Bobby first came onto the analytics scene a decade ago, analysing the performances of Swansea City, his supported club, and the possession-based football they played in the Premier League. He quickly established himself as an analyst with both knowledge of the game and technical skill and, after a couple of jobs in-and-around the football analytics industry, was hired by AC Milan, helping them to their first Serie A title win in over a decade in the 2021/22 season.
What was the first thing you worked on as an analyst? Do you remember your first “analytics experiment” or lightbulb moment?
Bobby Gardiner (BG): My early work was analysing Swansea, whose possession game I’d fallen for. When we somehow finished 8th under Garry Monk, I couldn’t just enjoy it and had to analyse it instead.
What has been your favourite piece to write or read on StatsBomb?
BG: Marek Kwiatkowski’s “Towards a New Kind of Analytics” comes to mind, along with anything Thom Lawrence ever wrote. My favourite pieces to write were Swansea’s season previews - being in The Premier League was cool.
Whose work did you read early on? Where did you read this early work?
BG: Mike Goodman, Michael Caley, Dan Altman, Ted Knutson, Ben Pugsley, Colin Trainor, Thom Lawrence, James Yorke, Ben Torvaney, Max Odenheimer, Sam Gregory, Tom Worville; the list goes on. Between Grantland, StatsBomb, ESPN, Washington Post, and the personal blogs, we were really spoiled.
Do you remember any particular articles that inspired you? Ideas or metrics or research?
BG: I always loved how Mike Goodman approached narratives through analytics.

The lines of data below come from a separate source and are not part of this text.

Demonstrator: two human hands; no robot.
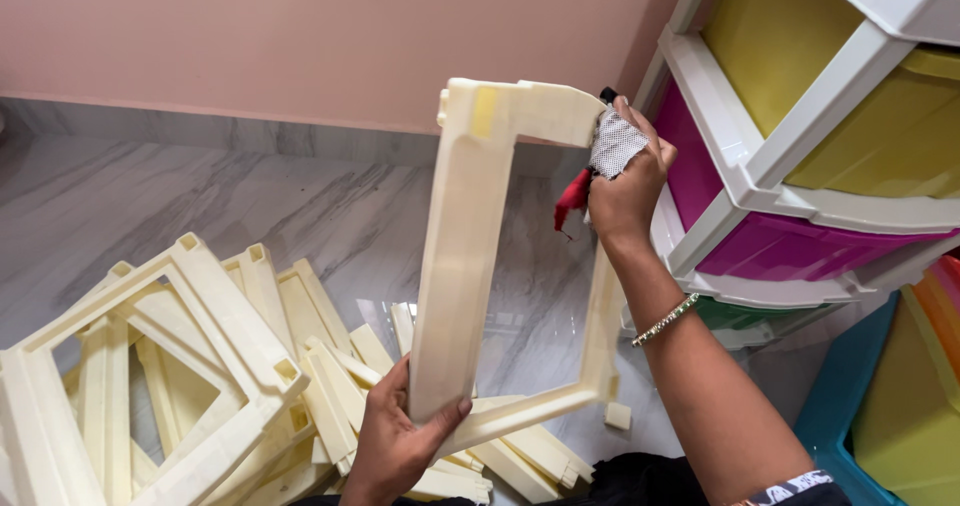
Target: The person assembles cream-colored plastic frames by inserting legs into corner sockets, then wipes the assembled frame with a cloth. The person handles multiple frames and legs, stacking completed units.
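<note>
A cream plastic rectangular frame [468,216] is held upright in front of me. My left hand [395,441] grips its lower left corner. My right hand [628,181] presses a white-and-red patterned cloth [603,156] against the frame's upper right corner, fingers closed on the cloth. A beaded bracelet sits on my right wrist.
A heap of more cream plastic frames [180,366] lies on the grey marble floor [330,206] at lower left. A plastic drawer unit [800,126] with yellow, magenta and green drawers stands at right. A teal and yellow drawer [880,406] is at lower right. A pink wall is behind.
</note>
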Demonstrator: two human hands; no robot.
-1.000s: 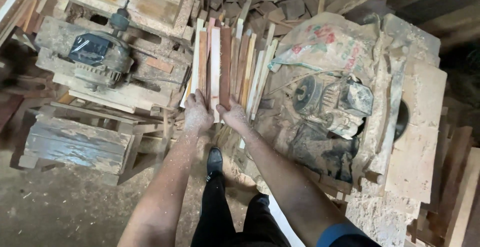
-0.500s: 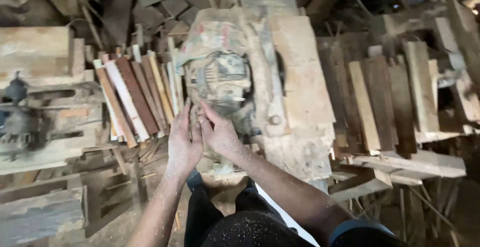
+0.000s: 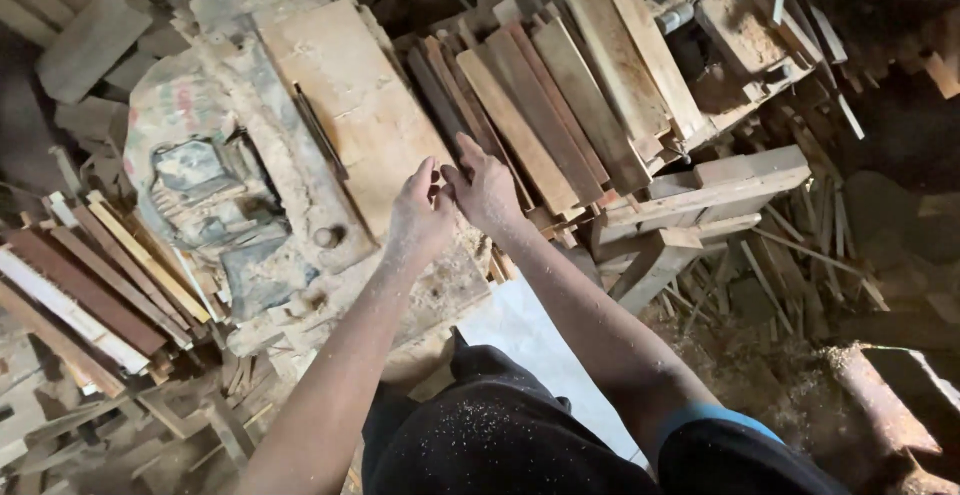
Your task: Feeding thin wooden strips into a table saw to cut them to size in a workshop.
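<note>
Your left hand (image 3: pixel 420 217) and right hand (image 3: pixel 487 187), both empty and loosely open, have shifted from the motor side to the sawdust-coated wooden saw desk (image 3: pixel 350 105), nearing the stacked brown planks (image 3: pixel 545 115).

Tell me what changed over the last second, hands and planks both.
The bare left hand and bare right hand left the bundle of thin mixed-colour wooden slats and swung rightward across the sawdust-caked table saw, now reaching toward the stack of broad brown planks. Nothing was picked up; both hands remain empty and close together. Slats, saw and planks stayed put.
</note>
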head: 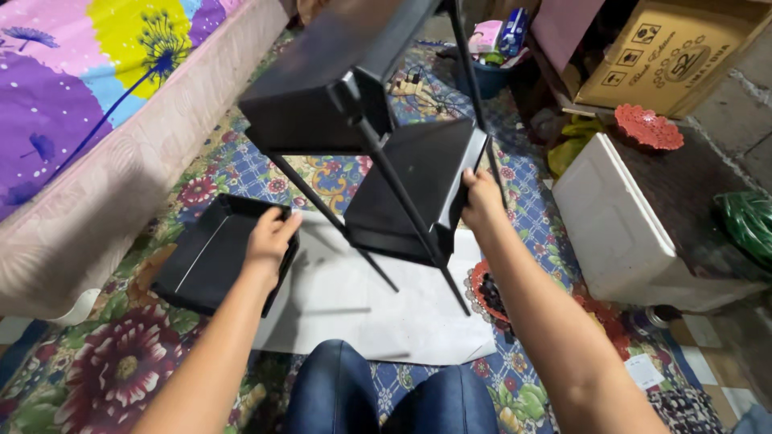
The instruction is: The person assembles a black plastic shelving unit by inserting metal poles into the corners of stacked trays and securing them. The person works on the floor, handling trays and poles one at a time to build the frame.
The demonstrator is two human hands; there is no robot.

Early on, I was more often inspired by being annoyed with traditional journalists.
Are there any metrics/frameworks from the “early days” that you still use in your work now?

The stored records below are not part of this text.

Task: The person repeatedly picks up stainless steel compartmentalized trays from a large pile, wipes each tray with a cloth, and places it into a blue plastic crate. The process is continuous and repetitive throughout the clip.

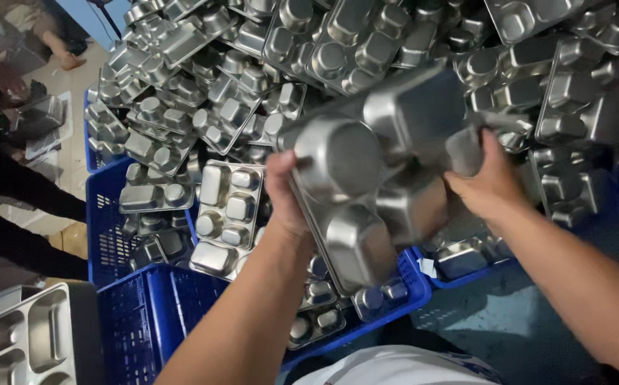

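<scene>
Steel compartment tray (377, 178) is held underside-up above the blue crates (145, 314), gripped at opposite edges by left hand (286, 196) and right hand (491, 182), fingers curled tight; a steady two-handed carry is judged needed.

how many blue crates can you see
3, perhaps more hidden under the trays: one empty blue crate at bottom left, one behind it at left holding trays, one under the held tray.

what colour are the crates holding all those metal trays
Blue. The plastic crates show best in the head view, lower left, beneath the steel trays.
</scene>
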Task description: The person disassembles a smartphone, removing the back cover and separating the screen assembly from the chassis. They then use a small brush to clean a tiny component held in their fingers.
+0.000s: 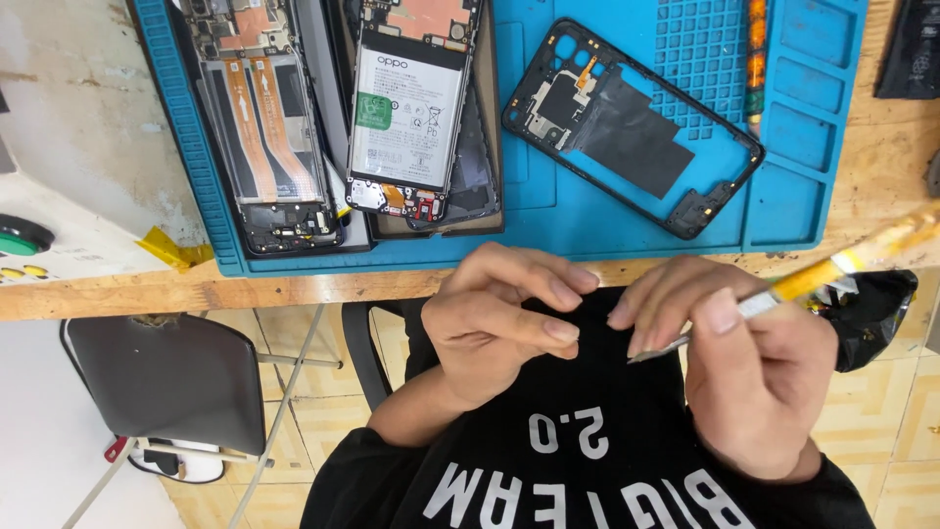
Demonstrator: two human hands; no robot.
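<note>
Yellow-handled tweezers (783, 289) sit pinched in my right hand (744, 372), their long axis running from upper right down to a steel tip that points left toward my left hand (499, 323). That left hand is curled, fingertips drawn together just beside the tip; I cannot tell whether it holds anything. Both hover below the blue repair mat (783, 211), well apart from the battery-fitted phone (411, 108).

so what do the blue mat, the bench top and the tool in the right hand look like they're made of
Blue mat: looks like soft matte silicone or rubber, with moulded compartments and a raised edge.
Bench top: bare wood, with visible grain and a worn, unfinished edge.
Tool in the right hand: the thin grey pointed tip looks like metal; the yellow handle is too blurred to tell.
</note>
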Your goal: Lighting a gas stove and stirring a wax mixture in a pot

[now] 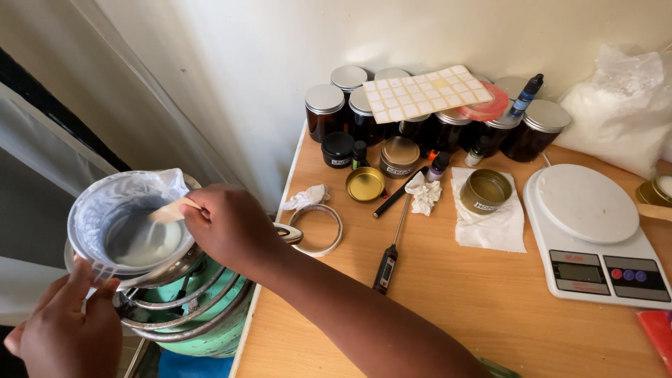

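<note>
Right hand (227, 224) closed around wooden stick (168, 211), tip dipped in pale liquid inside white lined bowl (105, 203) atop green gas cylinder (210, 325). Left hand (66, 325) pinching bowl's near rim. Beside wooden table (455, 308) holding kitchen scale (595, 238).

Red object (658, 336) cut off at right edge.
</note>
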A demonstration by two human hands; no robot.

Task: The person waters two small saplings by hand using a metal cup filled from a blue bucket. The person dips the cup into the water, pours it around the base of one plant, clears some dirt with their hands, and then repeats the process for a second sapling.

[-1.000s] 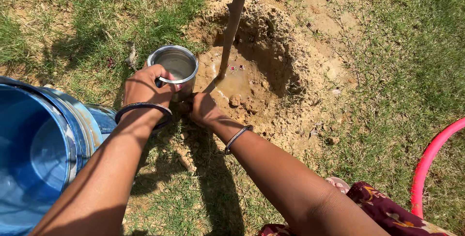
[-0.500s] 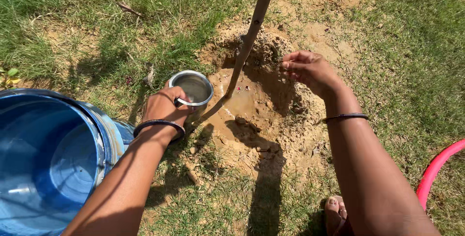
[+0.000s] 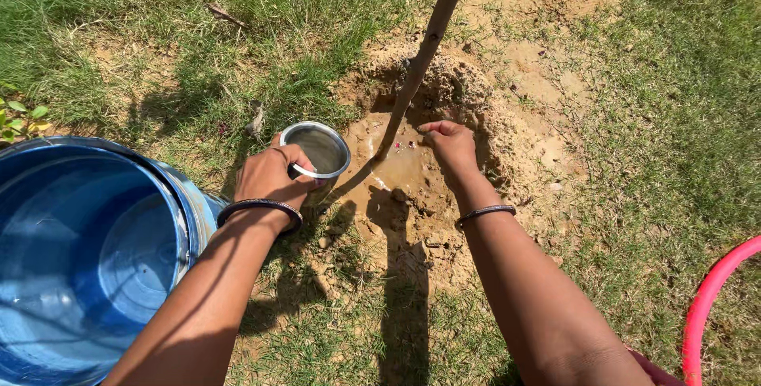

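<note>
My left hand [image 3: 271, 175] grips a steel cup [image 3: 317, 150] by its rim, upright at the near edge of a muddy hole [image 3: 412, 168]. A thin sapling stem [image 3: 424, 53] rises out of the puddle in that hole. My right hand [image 3: 450, 145] reaches down into the wet mud just right of the stem, fingers bent and pressed onto the soil. Whether it holds any mud is hidden. Both wrists wear dark bangles.
A large blue drum [image 3: 83, 255] with water in it stands at the lower left, close to my left arm. A pink hose [image 3: 709, 291] curves along the right edge. Grass surrounds the mound of loose earth [image 3: 468, 89] behind the hole.
My right hand went from beside the cup up to the mound behind the stem, then dropped into the mud by the stem. The cup stayed in my left hand.
</note>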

BG: For better or worse, we can’t escape Expected Goals and the terrible name.
Do you remember any particularly bad analytically-driven takes you had in the past, or work that you would approach differently knowing what you know now?
BG: My most egregious takes have come from assuming that a player’s current or previous output is more descriptive or predictive than it really is. Especially with the youngest players, the difference between an elite-ceiling and an above-average ceiling can be impossible to distinguish from the data alone.
Where has your analytics work taken you and your career?
BG: I’ve been incredibly fortunate to work for AC Milan for over 4 years.
How would you rate the progression of analytics in the last 10 years, in terms of both research and application?
BG: In terms of job opportunities, the commercial aspect, and research, I’m astounded by the progress and very grateful to have been in the right place and time when things exploded.
What are you most excited about in the future for football analytics?
BG: I am on my knees begging for someone to prove that not only do coaches matter, they can matter more than the players. I’m also really looking forward to spatial data becoming more available for player recruitment.